Нежата кивнул, и, чуть помолчав, возразил:
— Зато в твоем кабинете можно любоваться картиной Лян Кая.
— Ты можешь любоваться ею каждый день, а здесь мы бываем довольно редко. К тому же разве красота, созданная Творцом, не кажется тебе более достойной восхищения?
— Это разные вещи, — отозвался Нежата. — И подходят для разного настроения. Иногда хочется восхищаться непосредственно величием Творца и удивительной мудростью Его замысла, а порой возникает желание проникнуть в душу человека и увидеть, как он воспринимает дарованный нам мир, что он открыл для себя и что хочет рассказать нам.
— Мы можем сегодня полюбоваться и тем, и другим, — Юньфэн налил ему чай.
— Конечно, — согласился Нежата. Он не спеша выпил чай и продолжил: — В последнее время меня иногда охватывает беспокойство, и мне хочется все как следует рассмотреть и запомнить. Будто придется скоро со всем расстаться.
— Давно?
— Нет, несколько дней. Я не очень хотел сюда идти из-за странного предчувствия, будто должен кого-то встретить и что-то решить. А я еще не совсем готов.
— Ты всегда можешь остаться, — заверил его Юньфэн. — Никто не станет тебя неволить.
— Знаю. Но от этого только труднее принять то, что единственным верным решением будет вернуться.
— Почему?
— Потому что мое место там. Но ты не волнуйся: меня ведь никто не приглашает пока пуститься в далекие странствия.
— Твои мысли о возвращении точно смертельная болезнь, которая отравляет и делает острее всякую радость. И не знаешь, когда это прекратится, но знаешь, что конец неизбежен.
— Может быть, это и есть немного болезнь — тоска по родине? — улыбнулся Нежата. — А там, далеко, она обернется тоской о человеке…
— Что касается тоски по родине, я ничем помочь не могу, но горечь разлуки разделю с тобой вполне, — чуть усмехнулся Юньфэн.
— Какой-то неправильный разговор у нас получается из-за меня, — вздохнул Нежата. — Не нужно было и начинать…
— Ты всегда можешь рассказывать мне, если что-то тебя беспокоит, — возразил Юньфэн.
— Беспокоит то больше, то меньше… Не имеет значения. Думаю, это какая-то болезненная мнительность. До сих пор ничего не произошло, зачем волноваться зря.
— Зря или не зря, но не избежишь своего предназначения, и там, где ты должен быть, наконец, окажешься. На самом деле, меня тоже не оставляет беспокойство в последние дни. Потому я и привел тебя сюда. Хотелось увидеть с тобой весенний рассвет на дамбе Су. Он ведь всегда тебе нравился.
Они допили чай и неторопливо пошли в сторону дамбы.
Стоя на узкой полосе суши среди воды, они смотрели на светлеющее небо, на растворенные в предрассветных сумерках горы, на чистую гладь воды, и молчали. Наконец Юньфэн нарушил тишину.
— Чжай-эр, давай сочинять стихи.
— Я не такой уж мастер в этом деле, Юньфэн-сюн, — возразил Нежата.

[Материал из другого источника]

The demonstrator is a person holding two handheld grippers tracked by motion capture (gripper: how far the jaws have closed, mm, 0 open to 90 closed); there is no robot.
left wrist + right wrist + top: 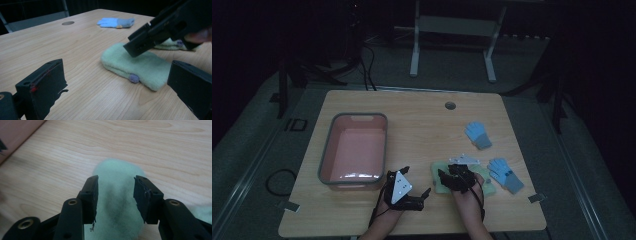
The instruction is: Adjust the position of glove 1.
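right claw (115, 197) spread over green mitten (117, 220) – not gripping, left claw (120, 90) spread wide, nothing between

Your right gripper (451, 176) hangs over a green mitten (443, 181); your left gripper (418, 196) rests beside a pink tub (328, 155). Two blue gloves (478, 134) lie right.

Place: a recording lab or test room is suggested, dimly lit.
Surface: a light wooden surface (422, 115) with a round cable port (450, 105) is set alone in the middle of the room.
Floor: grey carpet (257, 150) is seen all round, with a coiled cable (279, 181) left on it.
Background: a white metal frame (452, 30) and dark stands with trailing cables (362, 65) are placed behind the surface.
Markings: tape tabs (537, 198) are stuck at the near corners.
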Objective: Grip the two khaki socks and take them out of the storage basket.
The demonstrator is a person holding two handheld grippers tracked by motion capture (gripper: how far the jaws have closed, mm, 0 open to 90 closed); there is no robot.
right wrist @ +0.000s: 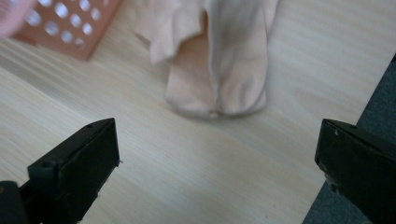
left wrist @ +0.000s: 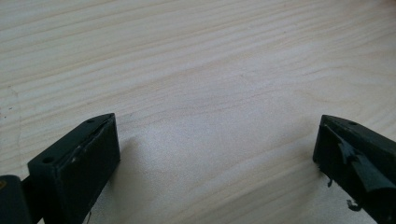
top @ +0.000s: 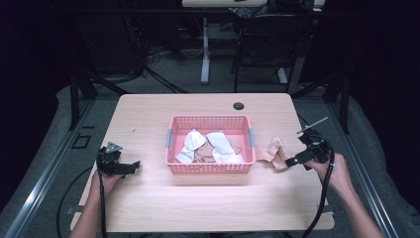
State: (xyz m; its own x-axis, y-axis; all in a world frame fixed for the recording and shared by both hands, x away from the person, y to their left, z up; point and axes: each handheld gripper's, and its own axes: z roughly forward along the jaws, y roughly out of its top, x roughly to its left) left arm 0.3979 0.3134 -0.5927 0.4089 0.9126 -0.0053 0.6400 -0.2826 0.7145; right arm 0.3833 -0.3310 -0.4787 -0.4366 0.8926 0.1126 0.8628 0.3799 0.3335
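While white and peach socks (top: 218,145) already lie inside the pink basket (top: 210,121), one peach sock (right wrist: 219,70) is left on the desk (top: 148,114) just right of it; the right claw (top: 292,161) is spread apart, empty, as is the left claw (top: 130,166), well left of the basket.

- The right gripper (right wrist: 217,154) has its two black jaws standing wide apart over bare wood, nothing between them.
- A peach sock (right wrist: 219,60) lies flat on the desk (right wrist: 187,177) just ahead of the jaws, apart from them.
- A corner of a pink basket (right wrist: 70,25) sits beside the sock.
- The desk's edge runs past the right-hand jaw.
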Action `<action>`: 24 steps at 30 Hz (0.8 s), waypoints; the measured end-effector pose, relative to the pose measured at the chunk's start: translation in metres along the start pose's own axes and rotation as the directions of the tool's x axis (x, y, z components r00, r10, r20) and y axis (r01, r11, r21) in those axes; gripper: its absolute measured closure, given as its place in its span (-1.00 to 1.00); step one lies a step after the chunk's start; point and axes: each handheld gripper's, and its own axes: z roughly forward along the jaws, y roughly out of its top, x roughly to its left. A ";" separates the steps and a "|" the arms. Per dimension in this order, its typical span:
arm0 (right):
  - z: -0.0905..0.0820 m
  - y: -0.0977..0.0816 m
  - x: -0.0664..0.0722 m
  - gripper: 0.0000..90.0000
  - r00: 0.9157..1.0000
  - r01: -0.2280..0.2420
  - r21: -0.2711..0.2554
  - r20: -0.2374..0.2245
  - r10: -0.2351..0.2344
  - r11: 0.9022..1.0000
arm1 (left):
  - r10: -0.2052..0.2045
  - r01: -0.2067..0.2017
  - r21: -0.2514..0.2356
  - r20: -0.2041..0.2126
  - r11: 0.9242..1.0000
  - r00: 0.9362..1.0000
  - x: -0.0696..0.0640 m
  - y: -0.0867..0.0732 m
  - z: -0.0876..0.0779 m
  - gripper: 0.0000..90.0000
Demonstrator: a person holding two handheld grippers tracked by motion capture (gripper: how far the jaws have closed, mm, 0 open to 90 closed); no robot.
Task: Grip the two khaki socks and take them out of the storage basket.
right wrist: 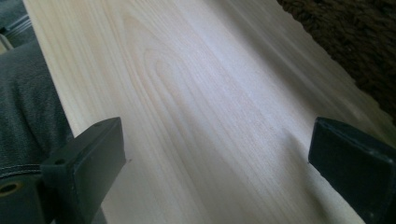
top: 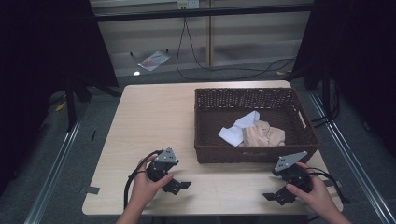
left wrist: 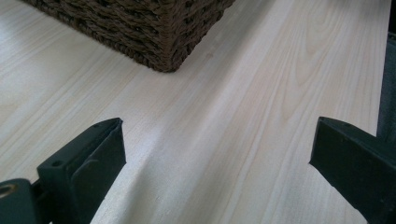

— Не так ты и плох в сочинении, не скромничай, — отозвался Юньфэн. — Я начну? — Нежата кивнул. — Далеких гор касается рассвет, прозрачной кистью высветляя тень.
Нежата ненадолго задумался, оглядываясь по сторонам, точно желая найти нужные слова в ветвях разросшихся ив. Наконец он проговорил:
— Предвосхищенье дня сквозит в листве, в зеленовато-синей темноте.
— В прохладных складках сонной тишины смолкает перезвон стеклянных звезд, — ответил Юньфэн почти сразу.
Нежата спустился к воде, любуясь отражением бледнеющего неба в озерной глади и тонким лепестком луны.
— Осколок убывающей луны по водной глади не спеша плывет, — проговорил он.
— Ее челнок в светлеющих волнах уносит прочь рассеянную мглу, — чуть подумав, продолжил Юньфэн.
— Весенний ясный день приходит к нам свидетелем и вестником разлук, — закончил Нежата.
— Видно, от мыслей о разлуке никуда не деться, — согласился Юньфэн.
— А «перезвон стеклянных звезд» — это очень красиво.
— Но и это про разлуку, ведь звезды гаснут, движутся по небу…
— Они всегда возвращаются на свои места, Юньфэн-сюн.
— Чего не скажешь о людях. Пойдем?
— Давай еще постоим немного.
Когда они спускались с дамбы, их окликнули:
— Господин чжунчэн! Господин Не!
Это был очень светловолосый иноземец, Ао Юньфэн не был знаком с ним, но, заметив тревожный взгляд Чжайдао, Юньфэн насторожился:
— Ты знаешь его?
— Да, с ним я плыл на корабле, когда оказался здесь.
— Значит, наше беспокойство не было беспочвенным.